Ebenezer wondered why, after the noon power outage, no one was in place at the lift station to check to see whether the equipment was back online.
“When the outage occurred, a couple of sewer workers were outdoors working, and two more were off-site,” Blackert said. “Everything in the new plant worked immediately. There was no neglect on the workers’ part.”
With the integration technology now used in water and sewer plants, it is no longer general practice to continually man those stations, Wescott said.
“A large percentage of cities our size don’t man sewer or water plants 24/7,” the mayor said. “The alarm systems notify the people responsible.”
Blackert went on to explain that all of the fail-safes at the pumphouse are on the back end of the system. City officials find it perplexing that multiple levels of alarms and the generators failed.
“This was a double failure,” Blackert said. “We’re very concerned as to why the alarms and generators failed.”
Despite the failures at the pump station, a bright spot was that everything functioned properly at the new treatment plant, including its alarms.
Ebenezer also asked city officials why water from the Rock Falls Armory wasn’t used.
Wescott said the Armory was willing to help, but by the time the first sergeant went through the proper channels of command, donations had been made by Walmart, the Sterling Kroger and Culligan of Dixon.
“We’ve used their water before for special events, but they have to go through headquarters in Springfield,” Wescott said. “Command told him to exhaust all available supplies first.”
By that time, Walmart had offered four semis full of bottled water, not only filling the need faster, but making it easier for residents to use.
Water main breaks still a problem
On the water side, 18 homes, in different locations, had frozen service lines after the water was restored. Officials say they believe that situation was probably related to having had the water shut off for a long period of time.

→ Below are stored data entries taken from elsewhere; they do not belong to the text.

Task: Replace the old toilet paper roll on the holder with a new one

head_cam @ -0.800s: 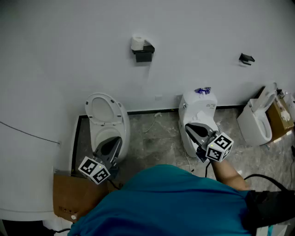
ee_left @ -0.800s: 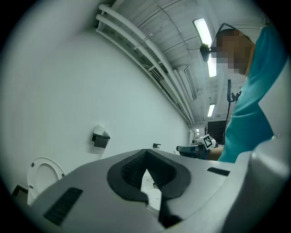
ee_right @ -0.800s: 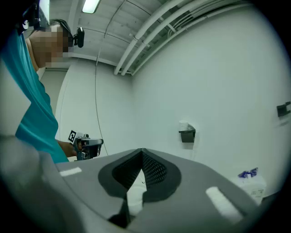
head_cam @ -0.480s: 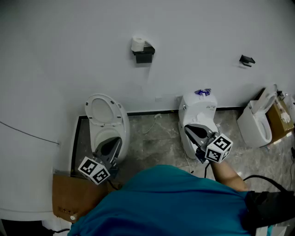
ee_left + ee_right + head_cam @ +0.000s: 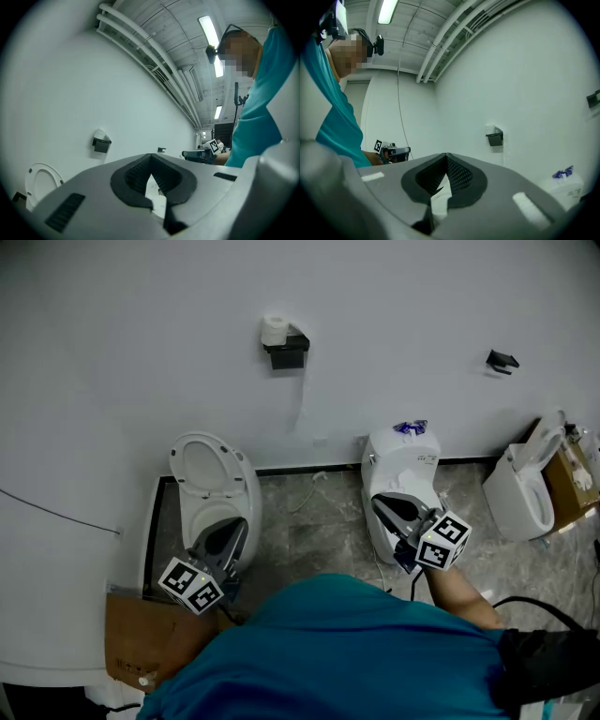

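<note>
Along the far side of the room ran a plain white wall (image 5: 141, 352), meeting a floor (image 5: 319, 526) of grey, marble-patterned tiles. High on that wall was a black holder (image 5: 287, 353) with the toilet paper roll (image 5: 275, 330) at its top; the roll seemed to stand on the holder rather than hang from it, though it was too small to be sure. Further right, a small black bracket (image 5: 502, 360) was fixed to the wall.

Three white toilets stood against the wall: one with its lid up (image 5: 211, 486) at the left, one (image 5: 405, 470) in the middle with a blue-purple scrap (image 5: 411, 427) on its tank, and one (image 5: 520, 488) at the right. A brown cardboard box (image 5: 150, 638) sat at the lower left. The gripper views showed white pipes (image 5: 140, 51) and strip lights (image 5: 208, 31) under the ceiling.

A small label (image 5: 427, 456) on the middle tank carried print too fine to read; the only other marks were the square patterns on the cubes.

Both tools were held level, well below the roll. The left hand-held gripper (image 5: 231, 534) had its jaws pressed together with nothing between them, and the right hand-held gripper (image 5: 388, 507) was likewise closed and empty.
</note>
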Demonstrator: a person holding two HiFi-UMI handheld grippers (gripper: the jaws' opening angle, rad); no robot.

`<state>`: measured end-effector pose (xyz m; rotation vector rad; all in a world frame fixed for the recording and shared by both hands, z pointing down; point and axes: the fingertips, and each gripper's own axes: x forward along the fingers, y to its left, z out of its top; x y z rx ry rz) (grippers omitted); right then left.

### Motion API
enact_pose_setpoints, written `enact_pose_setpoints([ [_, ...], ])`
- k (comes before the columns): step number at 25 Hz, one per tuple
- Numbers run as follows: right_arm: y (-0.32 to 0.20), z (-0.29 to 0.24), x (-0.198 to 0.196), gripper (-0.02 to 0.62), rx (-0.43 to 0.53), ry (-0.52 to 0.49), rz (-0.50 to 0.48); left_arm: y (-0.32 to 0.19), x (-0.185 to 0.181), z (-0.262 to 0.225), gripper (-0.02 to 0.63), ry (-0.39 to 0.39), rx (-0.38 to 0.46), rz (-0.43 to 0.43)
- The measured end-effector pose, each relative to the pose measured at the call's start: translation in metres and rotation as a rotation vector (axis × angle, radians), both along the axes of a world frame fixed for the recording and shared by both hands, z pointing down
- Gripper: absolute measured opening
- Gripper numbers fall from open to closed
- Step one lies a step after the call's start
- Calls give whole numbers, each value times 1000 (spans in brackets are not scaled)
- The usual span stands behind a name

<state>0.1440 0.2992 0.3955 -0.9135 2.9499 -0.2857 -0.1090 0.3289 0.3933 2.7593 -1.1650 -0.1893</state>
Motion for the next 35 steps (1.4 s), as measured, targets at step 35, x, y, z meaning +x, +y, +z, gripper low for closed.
enact_pose_setpoints([
  [35,-114,7,-38,3,-26,21,15,-125,-17,11,9,15,-48,96],
])
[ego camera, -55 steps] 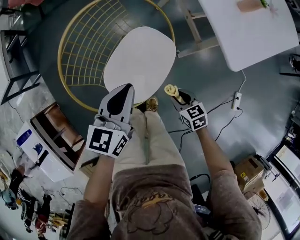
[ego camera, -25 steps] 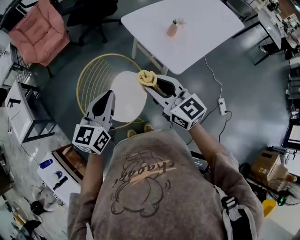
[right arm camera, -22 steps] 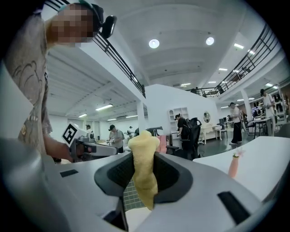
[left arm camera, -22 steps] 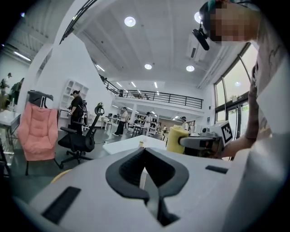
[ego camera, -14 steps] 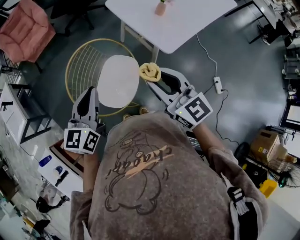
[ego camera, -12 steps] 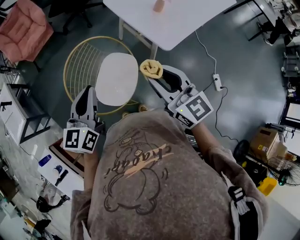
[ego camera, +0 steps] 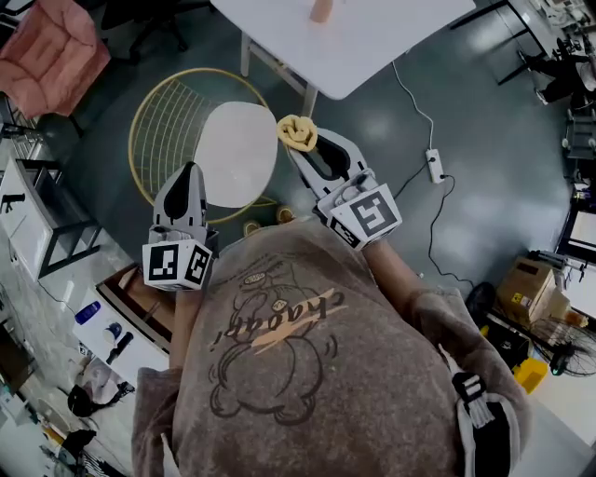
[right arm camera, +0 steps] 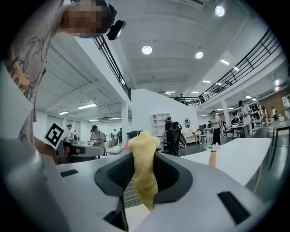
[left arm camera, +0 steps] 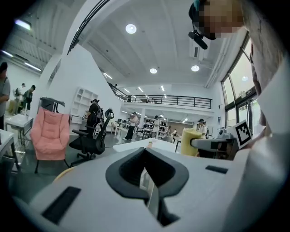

Water main breaks continue in Rock Falls, as is the case in many other cities in winter weather conditions. Those are unrelated to the water being shut off.
Since Nov. 1, the city has had 14 water main breaks, including an incident that forced 63 people out of Civic Plaza II.
Now that thawing season is here with a vengeance, officials expect the water main breaks to continue.
“We’ll continue to have problems with the water side,” Wescott said. “All of those main breaks have boil order potential.”
Despite the inconvenience experienced by Rock Falls residents, city officials say they are surprised by how understanding people have been.
“It obviously is a situation you would rather not go through, but this has turned out to be one of the most positive experiences I’ve had since I’ve been at City Hall,” City Clerk Eric Arduini said. “People could have been negative, but instead, most of them are saying ‘thank you.’”
Now that the crisis has passed, city officials don’t plan to let up on the investigation end, Blackert said.
“These modern systems are very high-tech, so this could take some time,” she said. “We could try to pacify people, but we want to get to the root cause. We’re going to put forth every effort to determine what it was.”
Show of appreciation
The city will formally recognize those who helped during the water shutdown emergency by presenting certificates during the next Rock Falls City Council meeting at 6:30 p.m. March 4, at City Hall, 603 W. 10th St.
The City Council meeting can be viewed live on cable Channel 5.